I’m writing to share some ‘insider information’ with you – reasons I urge you to vote for Martha Coakley on Tuesday, January 19th. You might remember that in November 2008, my partner, Sara Orozco, ran for the Massachusetts State Senate. What you might not remember, is that she ran against Republican incumbent, Scott Brown. My unique vantage point inside that campaign allowed me to learn a lot about the real Scott Brown and I feel compelled to pass along my impressions before Tuesday’s election just in case it might convince even one more person to make the time to vote for Martha. These are my observations and memories, alone. I do not speak for Sara. For those of you who see your story here, I hope you can understand why I am speaking up. I’ve left names out to preserve confidentiality.
Memories from the campaign trail…
Sara had never run for office before but still managed to win 41% of the vote in a pretty conservative district. What I learned throughout that campaign was that there were a lot of people in the Norfolk, Bristol, and Middlesex, District (Brown’s constituents) that disliked him strongly – not for reasons of politics, but for reasons of personality – the way he had treated (or mistreated) them and people they knew. Here’s a sampling:
· Take the voters in Norfolk and Millis who had contacted State Senator Brown to urge his reconsideration of a particular issue having to do with education. Brown called the voters back and berated them for their calls to his office, then quizzed them about some telecom legislation – chastising them for not knowing about every issue he had to consider. The word they used to describe these encounters was that they felt bullied by him.
· Take the teachers at the prestigious school his daughters attended who reported being on the receiving end of nasty voicemails Brown left for them arguing about a grade or something to which he thought they were entitled. The voicemails were disturbing enough for them to save.
· Take the students and faculty at a high school in his district who were shocked when he referred to an African American student in the class as a Metco student, even though the student was not part of the Metco program. After that embarrassment, Brown ended up co-chairing the Metco Caucus and was able to spin that assignment as an honor, rather than the lesson in cultural competency it was designed to be.
· Take the retired woman from Needham who was recently cornered by Brown and chastised because he knew she had donated money to Martha Coakley.
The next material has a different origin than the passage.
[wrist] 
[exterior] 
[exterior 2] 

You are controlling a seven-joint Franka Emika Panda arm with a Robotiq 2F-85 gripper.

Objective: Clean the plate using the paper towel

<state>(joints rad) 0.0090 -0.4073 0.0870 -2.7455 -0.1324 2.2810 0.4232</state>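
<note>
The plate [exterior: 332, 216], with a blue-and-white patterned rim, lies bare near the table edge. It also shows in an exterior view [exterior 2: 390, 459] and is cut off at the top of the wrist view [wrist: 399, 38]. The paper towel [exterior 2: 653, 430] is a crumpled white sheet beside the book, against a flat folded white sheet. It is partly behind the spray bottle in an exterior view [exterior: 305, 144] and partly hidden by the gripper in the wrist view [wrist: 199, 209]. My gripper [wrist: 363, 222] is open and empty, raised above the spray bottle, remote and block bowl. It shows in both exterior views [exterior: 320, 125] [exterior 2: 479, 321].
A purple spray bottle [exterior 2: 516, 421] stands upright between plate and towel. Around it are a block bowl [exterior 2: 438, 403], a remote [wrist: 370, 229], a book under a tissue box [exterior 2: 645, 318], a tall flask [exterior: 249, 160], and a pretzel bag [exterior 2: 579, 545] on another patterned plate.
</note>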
Intimidation – even behind a made-for-TV smile, is still intimidation.
· Take the activist from Wayland who called Sara’s campaign to alert us to a “whisper campaign” of Brown calling people at home to ask them if they knew Sara’s local voting record that she was gay and why she was hiding it from the voters. (Now if you know Sara, you can understand how ridiculous that suggestion was!) But the truth didn’t matter to him. Only winning mattered – at any cost – even if it meant playing on people’s fears and prejudices.
· Take the woman Sara and I met one day while canvassing a mobile home park in Attleboro. She was a proud born-again Christian and her first question to Sara was about her position on abortion. Sara told her that she supported a woman’s right to choose even though she knew it was going to earn her an earful – and did it ever! Sara listened politely and respectfully and they managed to find some common ground about a less volatile issue (a shared love of animals perhaps?) Anyway, as we were walking away, the woman called us back and told Sara she would vote for her even though she disagreed with her on abortion. She said she respected Sara’s honesty and that she had met Brown several times over the years, asked the same question – her most important question – and NEVER gotten an answer.
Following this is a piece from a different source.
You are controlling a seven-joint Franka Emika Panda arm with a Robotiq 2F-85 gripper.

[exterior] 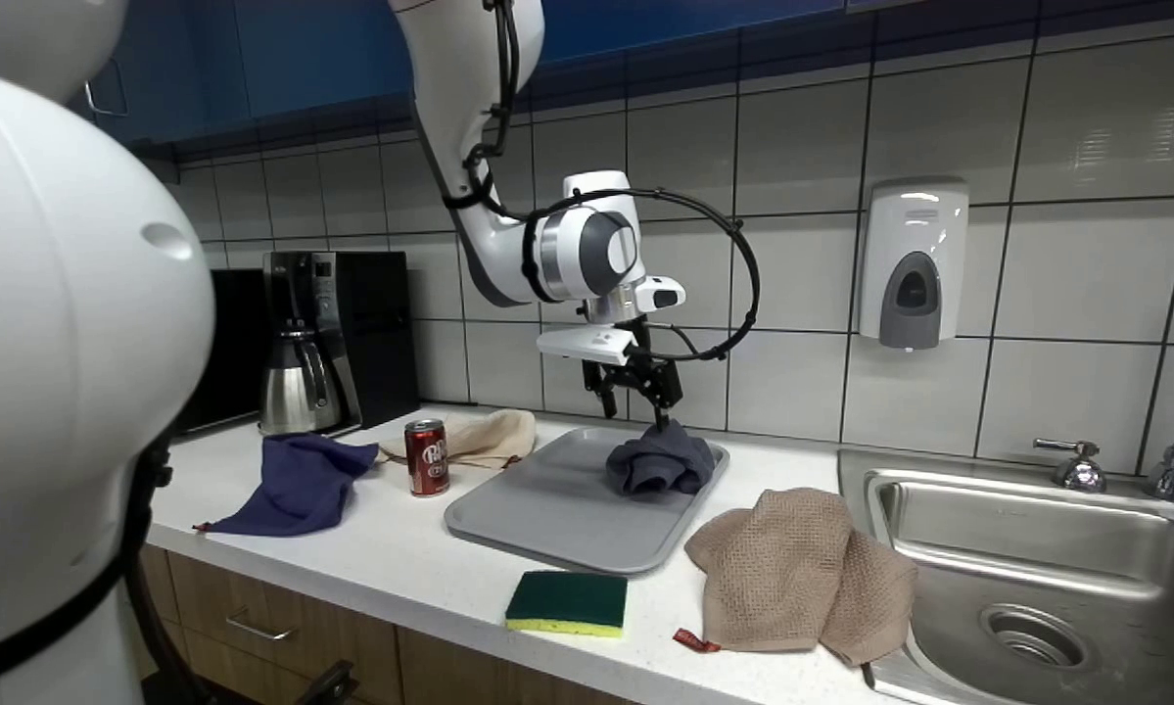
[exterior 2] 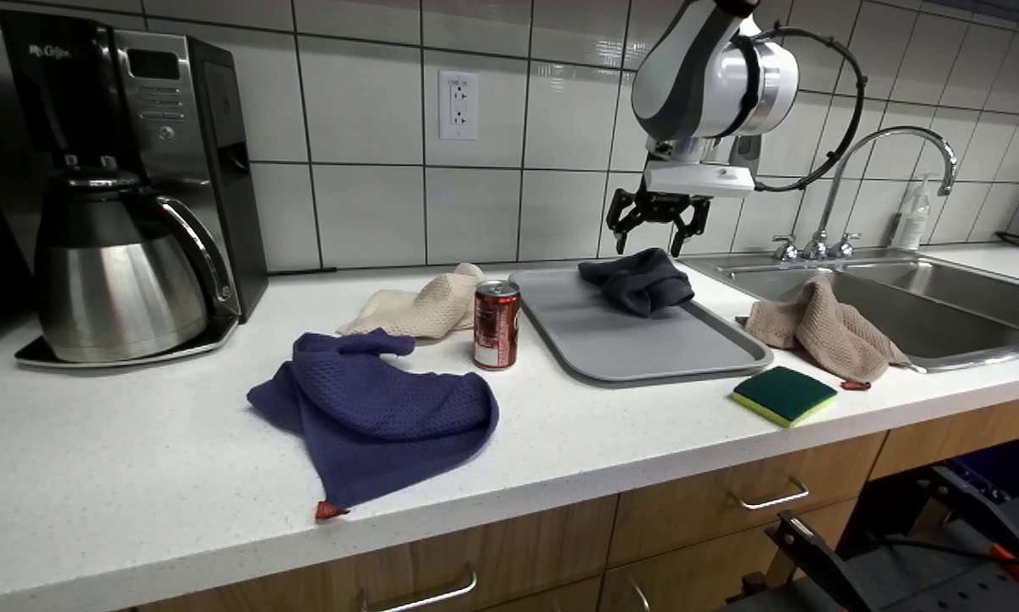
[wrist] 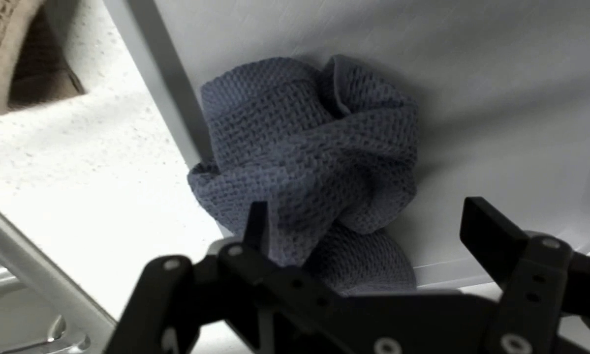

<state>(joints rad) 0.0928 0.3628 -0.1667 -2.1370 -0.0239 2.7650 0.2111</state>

· Take the Republican businessman (and former Brown supporter) from Wrentham who ran into Brown at a local supermarket and said “Hi Scott”, only to have Brown shoot back, “That’s Senator Brown to you”, as he hastily brushed past him as if he were garbage. And so many others who consistently remarked that he looked through them, over them, or past them as if waiting for someone more important to engage.
· Take the group of gay, lesbian and bisexual people who met with Brown prior to his vote AGAINST marriage equality to whom he told he didn’t have any gays and lesbians in his district. They assured him that he had quite a few, but he was resolute. His message to them was clearly that they did not exist to him and he did not represent them. And that is exactly how they feel to this very day.
· Take the folks on Beacon Hill who talk about how disliked he was within his own caucus – so much so that his own leader supposedly wouldn’t approve his requests for stationery early on because he found him too arrogant.
This affable, friendly, warm “Mr. Nice Guy” that we are now seeing as part of the Brown media blitz is really not the same person I came to understand during Sara’s campaign. This new image, carved brilliantly by Mitt Romney media handler, Eric Fehrnstrom, is simply not to be believed.
If Scott Brown were really the greatest thing since sliced bread for the state’s GOP, don’t you think that Lieutenant Governor Kerry Healey would have chosen him as her running mate in 2006? Or that Charlie Baker would have asked him to be his running mate in 2010? Brown was hardly subtle or secretive about his ambitions to be picked by both – and yet he was not. Doesn’t that make you wonder why????
And, yes, it’s true that even if he were a really great guy I wouldn’t vote for Scott Brown because of his political record – against women’s reproductive freedom, against marriage equality, against critical programs to improve the lives of people across the Commonwealth. But it is because of the ways I know he has mistreated and disrespected some people in his own district that has my alarm bells ringing. That is why I write to you today.
Maybe it seems silly to be talking about the feelings he has hurt along the way, and the good people whom he has caused to feel disrespected, invisible, and insignificant. But those were people he was elected to represent and fight for. Character matters.
Senator Kennedy
When I think back to the days following the death of Senator Kennedy, the stories that have stayed with me aren’t the political heroics, but the stories of countless regular people who talked about how much they felt he cared about them, how he listened to them, made them feel important, looked into their eyes to share a moment – regardless of how much money they had, how well spoken they were, or what they asked of him.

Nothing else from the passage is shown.